Keep each entry exactly as written when you repeat it, and skip the images.

======== Material for this task ========

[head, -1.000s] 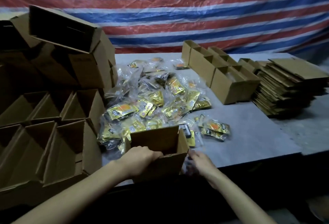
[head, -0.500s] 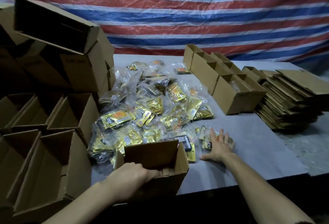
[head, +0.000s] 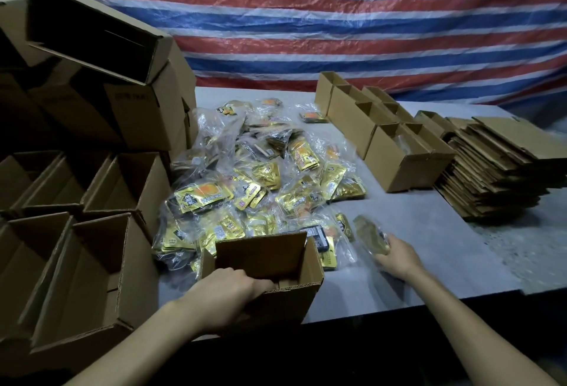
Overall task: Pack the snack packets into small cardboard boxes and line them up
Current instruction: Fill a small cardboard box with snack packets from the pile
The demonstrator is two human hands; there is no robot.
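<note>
- Gripped the near rim of the open small cardboard box (head: 294,303) with the left hand (head: 227,290), at the grey table (head: 429,247) front edge.
- Pinched a blurred snack packet (head: 369,237) in the right hand (head: 399,255), beside the packet pile (head: 260,183).
- Backed by a striped tarpaulin (head: 337,33); lined-up boxes (head: 402,168) and flattened cartons (head: 497,165) further right.

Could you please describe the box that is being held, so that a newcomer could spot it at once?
Start at the grey table and its heap of snack packets; at the heap's near edge stands one small open cardboard box. Unlike the row of boxes on the right or the clustered boxes on the left, it stands alone and the left hand grips its near rim.
</note>
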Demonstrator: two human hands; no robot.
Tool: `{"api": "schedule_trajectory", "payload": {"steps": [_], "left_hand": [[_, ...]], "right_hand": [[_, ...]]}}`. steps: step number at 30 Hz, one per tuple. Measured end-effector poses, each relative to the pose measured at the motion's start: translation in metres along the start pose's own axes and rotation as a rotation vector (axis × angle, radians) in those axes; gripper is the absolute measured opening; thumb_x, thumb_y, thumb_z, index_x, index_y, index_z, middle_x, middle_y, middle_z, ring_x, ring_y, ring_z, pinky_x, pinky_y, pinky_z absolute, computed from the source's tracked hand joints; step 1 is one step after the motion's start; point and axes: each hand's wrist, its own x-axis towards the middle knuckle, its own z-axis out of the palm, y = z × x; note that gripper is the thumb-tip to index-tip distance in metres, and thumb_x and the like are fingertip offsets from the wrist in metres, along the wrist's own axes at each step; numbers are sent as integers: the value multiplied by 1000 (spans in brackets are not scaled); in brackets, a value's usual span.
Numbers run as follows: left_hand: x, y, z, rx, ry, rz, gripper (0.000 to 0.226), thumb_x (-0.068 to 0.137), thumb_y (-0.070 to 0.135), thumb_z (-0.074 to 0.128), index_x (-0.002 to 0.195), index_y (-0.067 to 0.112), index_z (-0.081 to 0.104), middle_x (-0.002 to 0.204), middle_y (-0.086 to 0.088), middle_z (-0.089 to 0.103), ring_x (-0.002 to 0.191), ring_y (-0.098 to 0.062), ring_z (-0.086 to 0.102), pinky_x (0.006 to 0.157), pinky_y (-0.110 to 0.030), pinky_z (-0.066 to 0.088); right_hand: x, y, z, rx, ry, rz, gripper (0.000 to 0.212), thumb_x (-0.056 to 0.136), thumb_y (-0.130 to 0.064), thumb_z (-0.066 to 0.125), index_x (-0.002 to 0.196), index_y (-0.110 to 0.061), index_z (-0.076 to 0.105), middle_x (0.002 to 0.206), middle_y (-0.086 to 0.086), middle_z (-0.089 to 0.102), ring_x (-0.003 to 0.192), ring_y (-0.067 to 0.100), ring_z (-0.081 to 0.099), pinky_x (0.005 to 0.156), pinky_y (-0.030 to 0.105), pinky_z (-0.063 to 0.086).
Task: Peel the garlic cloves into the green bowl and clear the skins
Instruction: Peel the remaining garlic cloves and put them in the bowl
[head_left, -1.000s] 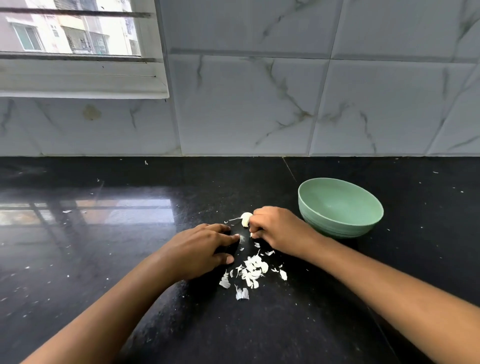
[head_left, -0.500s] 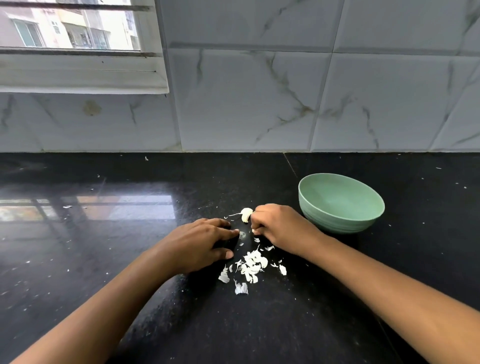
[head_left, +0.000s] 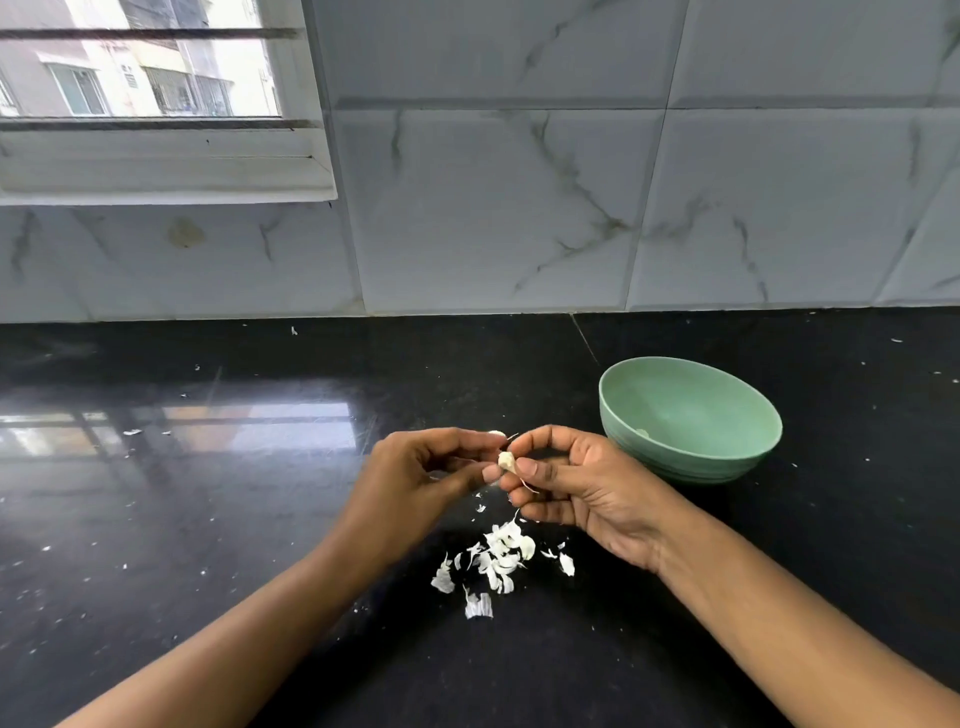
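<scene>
Both hands meet above the counter (head_left: 208, 519), fingertips closed on 1 garlic clove (head_left: 506, 461). R hand (head_left: 587, 493) is turned palm-up: index curled over the clove's top, thumb pressed to its side, pinching it, other 3 fingers loosely curled below. L hand (head_left: 415, 478) comes in from the opposite side, thumb & index tips nipping the same clove. The clove is small, lumpy and creamy white, w/ a thin papery strip (head_left: 530, 487) curling down beside my R thumb.

Just behind my L fingertips a 2nd pale rounded bit (head_left: 496, 433) peeks out. Can't tell if it's clove or skin.

The skins (head_left: 498, 558) lie in a loose heap on the counter below my hands, between my forearms: white, flaky, curled scraps w/ a few strays round the edges.

The green bowl (head_left: 675, 405) sits just beside my R hand, on its R. It's round, matte, pale green, w/ ribbed rings on the outer wall. 1 small pale piece (head_left: 642, 432) lies low inside it.

The counter is polished black stone, glossy enough to mirror the window (head_left: 156, 156), and speckled w/ tiny white flecks. Behind it are big smooth white wall tiles (head_left: 493, 208) w/ grey-green marble veining. The window has a white frame, top L.
</scene>
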Motion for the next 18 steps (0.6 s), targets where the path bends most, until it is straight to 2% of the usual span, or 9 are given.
{"api": "schedule_trajectory", "payload": {"steps": [3, 5, 7, 13, 18], "left_hand": [[-3, 3, 5, -132, 11, 7, 21, 70, 29, 70, 90, 30, 77, 81, 6, 75, 73, -6, 68, 67, -25, 56], [-3, 4, 7, -209, 7, -10, 22, 68, 29, 71, 89, 32, 77, 79, -6, 75, 69, -17, 64, 67, -41, 55], [-4, 7, 9, -267, 11, -18, 25, 67, 27, 72, 91, 31, 76, 80, -14, 73, 68, -26, 60, 67, -49, 54], [-6, 7, 10, -253, 34, -4, 24, 68, 22, 72, 90, 28, 76, 79, -3, 75, 69, -22, 68, 67, -38, 57], [-7, 6, 10, -219, 64, -8, 20, 68, 22, 74, 86, 29, 76, 74, -2, 75, 67, -21, 71, 64, -28, 58]], "right_hand": [[-1, 0, 2, 39, -28, -14, 17, 72, -8, 66, 86, -8, 58, 80, 14, 71, 59, 13, 65, 55, 22, 56], [-2, 0, 0, 40, -40, -17, 15, 73, -9, 66, 85, -9, 58, 77, 11, 70, 59, 12, 64, 55, 22, 56], [-3, -1, 1, 36, -42, -21, 15, 72, -10, 66, 85, -9, 59, 74, 10, 68, 58, 11, 63, 54, 23, 56], [-4, -1, 1, -23, -38, -53, 15, 73, -12, 67, 85, -9, 59, 83, 15, 66, 63, 13, 63, 57, 25, 57], [-6, -1, 0, -305, 62, -175, 4, 84, -8, 66, 88, -8, 65, 87, 10, 68, 74, 11, 62, 61, 27, 55]]}}
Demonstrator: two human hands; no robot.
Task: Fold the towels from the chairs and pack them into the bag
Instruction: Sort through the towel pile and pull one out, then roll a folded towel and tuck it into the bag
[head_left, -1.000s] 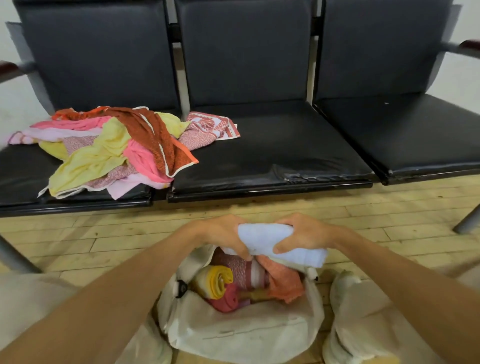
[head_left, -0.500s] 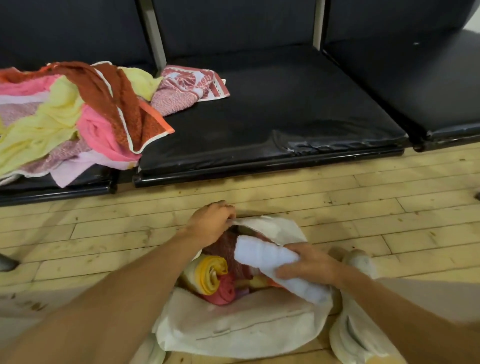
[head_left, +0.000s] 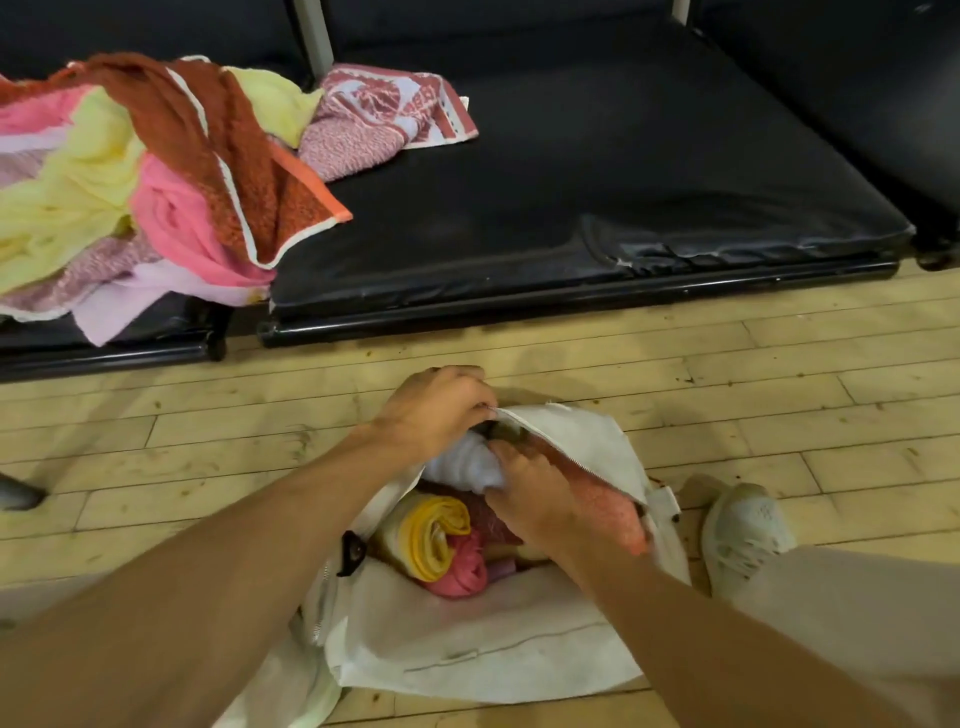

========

Reply to the exercise =>
[head, -1.000s] 
[head, -0.500s] 
[head, +0.000s] 
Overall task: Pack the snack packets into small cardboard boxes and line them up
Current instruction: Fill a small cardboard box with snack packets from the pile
The demonstrator is two human hands; there is no robot.
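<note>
- Gripped the near rim of the open small cardboard box (head: 294,303) with the left hand (head: 227,290), at the grey table (head: 429,247) front edge.
- Pinched a blurred snack packet (head: 369,237) in the right hand (head: 399,255), beside the packet pile (head: 260,183).
- Backed by a striped tarpaulin (head: 337,33); lined-up boxes (head: 402,168) and flattened cartons (head: 497,165) further right.

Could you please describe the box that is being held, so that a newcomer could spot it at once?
Start at the grey table and its heap of snack packets; at the heap's near edge stands one small open cardboard box. Unlike the row of boxes on the right or the clustered boxes on the left, it stands alone and the left hand grips its near rim.
</note>
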Demonstrator: two human hands; no robot.
Tool: `{"api": "schedule_trajectory", "payload": {"steps": [_], "left_hand": [[_, ...]], "right_hand": [[_, ...]]}}`. steps: step number at 30 Hz, one per tuple. Measured end-effector poses, each relative to the pose measured at the motion's start: translation in metres along the start pose's own axes and rotation as a rotation vector (axis × angle, radians) in those axes; gripper is the absolute measured opening; thumb_x, thumb_y, thumb_z, index_x, index_y, index_z, middle_x, middle_y, middle_z, ring_x, ring_y, ring_z, pinky_x, pinky_y, pinky_z absolute, computed from the source's tracked hand joints; step 1 is one step after the motion's start; point and axes: each hand's wrist, its own x-axis towards the middle knuckle, its own z-axis out of the palm, y = z × x; note that gripper is the thumb-tip to index-tip distance in metres, and thumb_x and the like are fingertip offsets from the wrist in metres, along the wrist's own axes at each step; numbers are sent as integers: the value multiplied by 1000 (spans in brackets are not scaled); in brackets, a value's usual span.
Numbers run as follows: left_hand: x, y, z, rx, ry, rz, gripper (0.000 to 0.226), thumb_x (-0.068 to 0.137), thumb_y (-0.070 to 0.135), thumb_z (-0.074 to 0.128), index_x (-0.002 to 0.195), index_y (-0.067 to 0.112), index_z (-0.081 to 0.104), middle_x (-0.002 to 0.204), middle_y (-0.086 to 0.088), middle_z (-0.089 to 0.103), ring_x (-0.002 to 0.191), ring_y (-0.098 to 0.062), ring_z (-0.086 to 0.102), pinky_x (0.006 to 0.157), pinky_y (-0.110 to 0.030), pinky_z (-0.066 to 0.088); right_hand: x, y, z, rx, ry, rz, gripper (0.000 to 0.212), thumb_x (-0.056 to 0.136), thumb_y (-0.130 to 0.064), thumb_z (-0.066 to 0.125), index_x (-0.002 to 0.196), index_y (-0.110 to 0.061), index_z (-0.076 to 0.105), middle_x (0.002 to 0.206), middle_y (-0.086 to 0.086), middle_z (-0.089 to 0.102), ring_x (-0.003 to 0.192), ring_y (-0.067 to 0.100), ring_z (-0.081 to 0.099), pinky_x (0.005 to 0.156), pinky_y (-0.030 to 0.105), pinky_z (-0.063 to 0.086).
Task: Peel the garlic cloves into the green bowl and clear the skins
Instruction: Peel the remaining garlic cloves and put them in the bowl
[head_left, -1.000s] 
[head_left, -0.500s] 
[head_left, +0.000s] 
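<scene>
Both hands meet above the counter (head_left: 208, 519), fingertips closed on 1 garlic clove (head_left: 506, 461). R hand (head_left: 587, 493) is turned palm-up: index curled over the clove's top, thumb pressed to its side, pinching it, other 3 fingers loosely curled below. L hand (head_left: 415, 478) comes in from the opposite side, thumb & index tips nipping the same clove. The clove is small, lumpy and creamy white, w/ a thin papery strip (head_left: 530, 487) curling down beside my R thumb.

Just behind my L fingertips a 2nd pale rounded bit (head_left: 496, 433) peeks out. Can't tell if it's clove or skin.

The skins (head_left: 498, 558) lie in a loose heap on the counter below my hands, between my forearms: white, flaky, curled scraps w/ a few strays round the edges.

The green bowl (head_left: 675, 405) sits just beside my R hand, on its R. It's round, matte, pale green, w/ ribbed rings on the outer wall. 1 small pale piece (head_left: 642, 432) lies low inside it.

The counter is polished black stone, glossy enough to mirror the window (head_left: 156, 156), and speckled w/ tiny white flecks. Behind it are big smooth white wall tiles (head_left: 493, 208) w/ grey-green marble veining. The window has a white frame, top L.
</scene>
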Motion for the next 18 steps (0.6 s), targets where the path bends most, until it is straight to 2% of the usual span, or 9 are given.
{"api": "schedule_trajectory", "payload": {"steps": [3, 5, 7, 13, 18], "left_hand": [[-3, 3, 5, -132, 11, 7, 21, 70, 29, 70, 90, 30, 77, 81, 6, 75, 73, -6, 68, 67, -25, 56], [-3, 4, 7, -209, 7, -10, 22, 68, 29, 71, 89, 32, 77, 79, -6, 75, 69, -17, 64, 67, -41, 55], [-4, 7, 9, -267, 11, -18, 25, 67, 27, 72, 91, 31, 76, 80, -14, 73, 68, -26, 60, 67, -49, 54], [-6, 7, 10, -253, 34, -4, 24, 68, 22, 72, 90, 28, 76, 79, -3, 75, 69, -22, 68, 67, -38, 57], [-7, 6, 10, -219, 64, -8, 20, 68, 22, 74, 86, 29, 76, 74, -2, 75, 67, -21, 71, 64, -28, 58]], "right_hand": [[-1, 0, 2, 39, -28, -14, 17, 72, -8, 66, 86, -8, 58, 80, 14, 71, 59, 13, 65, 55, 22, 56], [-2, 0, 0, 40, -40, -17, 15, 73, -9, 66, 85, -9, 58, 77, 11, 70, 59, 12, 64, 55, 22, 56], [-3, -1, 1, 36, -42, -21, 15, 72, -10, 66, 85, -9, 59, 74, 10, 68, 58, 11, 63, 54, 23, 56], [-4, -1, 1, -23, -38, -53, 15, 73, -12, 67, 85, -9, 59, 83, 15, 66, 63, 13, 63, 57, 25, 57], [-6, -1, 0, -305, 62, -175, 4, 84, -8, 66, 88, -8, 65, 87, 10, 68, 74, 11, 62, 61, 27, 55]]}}
Demonstrator: two human hands; no robot.
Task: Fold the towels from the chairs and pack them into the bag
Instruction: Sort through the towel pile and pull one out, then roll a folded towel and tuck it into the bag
[head_left, -1.000s] 
[head_left, -0.500s] 
[head_left, +0.000s] 

There is no more output to give.